(Task instructions) Word for word, restate the listing that follows and leave out the images.

*** Opening Collected material ***

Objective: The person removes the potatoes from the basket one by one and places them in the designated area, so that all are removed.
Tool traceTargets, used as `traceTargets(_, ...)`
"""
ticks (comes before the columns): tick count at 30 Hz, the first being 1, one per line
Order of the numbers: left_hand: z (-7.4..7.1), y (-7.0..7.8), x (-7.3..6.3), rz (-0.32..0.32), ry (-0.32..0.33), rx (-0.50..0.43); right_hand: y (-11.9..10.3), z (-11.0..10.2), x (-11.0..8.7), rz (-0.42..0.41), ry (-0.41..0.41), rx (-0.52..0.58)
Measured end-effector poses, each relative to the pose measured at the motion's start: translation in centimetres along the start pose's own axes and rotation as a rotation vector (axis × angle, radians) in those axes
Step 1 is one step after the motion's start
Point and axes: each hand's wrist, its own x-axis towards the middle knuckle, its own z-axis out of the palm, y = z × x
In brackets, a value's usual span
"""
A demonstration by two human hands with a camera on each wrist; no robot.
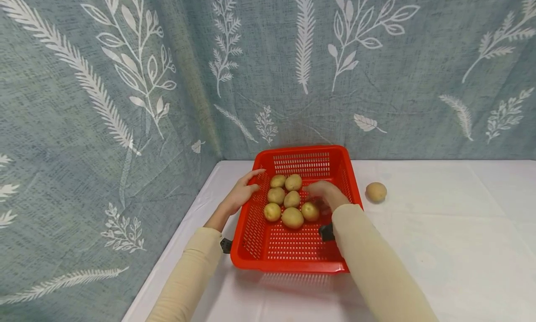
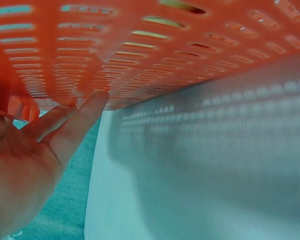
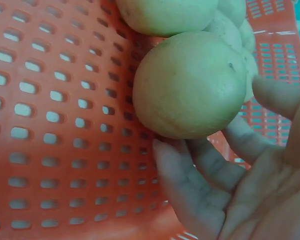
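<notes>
A red plastic basket (image 1: 289, 266) with slotted walls stands on the white table, with several potatoes (image 1: 292, 218) grouped in it. At the basket's left rim, my left hand (image 1: 242, 191) grips the edge; the left wrist view shows straight fingers (image 2: 85, 117) along the outer wall. My right hand (image 1: 328, 195) reaches inside, at the right side of the group. In the right wrist view its curved fingers (image 3: 187, 185) lie close around the underside of the nearest potato (image 3: 190, 85), thumb spread. The sleeve hides part of the basket's right rim.
One more potato (image 1: 376, 192) lies on the white tablecloth (image 1: 452, 247), to the right of the basket. A grey-green curtain (image 1: 284, 112) with white leaf prints hangs behind the table and along its left side.
</notes>
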Motion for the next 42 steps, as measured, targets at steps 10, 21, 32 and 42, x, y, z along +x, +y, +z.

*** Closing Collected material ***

(Answer to this task)
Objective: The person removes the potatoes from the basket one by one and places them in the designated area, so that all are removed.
Tool traceTargets, used as `traceTargets(_, ...)`
"""
ticks (comes before the columns): tick count at 30 Hz, the first being 1, one per line
Order of the numbers: left_hand: z (-7.4..7.1), y (-7.0..7.8), x (-7.3..6.3), rz (-0.32..0.32), ry (-0.32..0.33), rx (-0.50..0.43); right_hand: y (-11.9..10.3), z (-11.0..10.2), x (-11.0..8.7), rz (-0.42..0.41), ry (-0.41..0.41), rx (-0.52..0.58)
Measured end-effector poses, each relative to the pose measured at the motion's start: translation in centimetres along the start pose's own axes and rotation as a rotation vector (axis × angle, radians) in those axes
Step 1 is one step after the motion's start
Point and axes: each hand's wrist, its own x-axis towards the middle knuckle, its own z-axis out of the palm, y = z × x
In brackets, a value's usual span
"""
A demonstration by two human hands with a camera on each wrist; no robot.
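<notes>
A red plastic basket (image 1: 289, 266) with slotted walls stands on the white table, with several potatoes (image 1: 292, 218) grouped in it. At the basket's left rim, my left hand (image 1: 242, 191) grips the edge; the left wrist view shows straight fingers (image 2: 85, 117) along the outer wall. My right hand (image 1: 328, 195) reaches inside, at the right side of the group. In the right wrist view its curved fingers (image 3: 187, 185) lie close around the underside of the nearest potato (image 3: 190, 85), thumb spread. The sleeve hides part of the basket's right rim.
One more potato (image 1: 376, 192) lies on the white tablecloth (image 1: 452, 247), to the right of the basket. A grey-green curtain (image 1: 284, 112) with white leaf prints hangs behind the table and along its left side.
</notes>
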Motion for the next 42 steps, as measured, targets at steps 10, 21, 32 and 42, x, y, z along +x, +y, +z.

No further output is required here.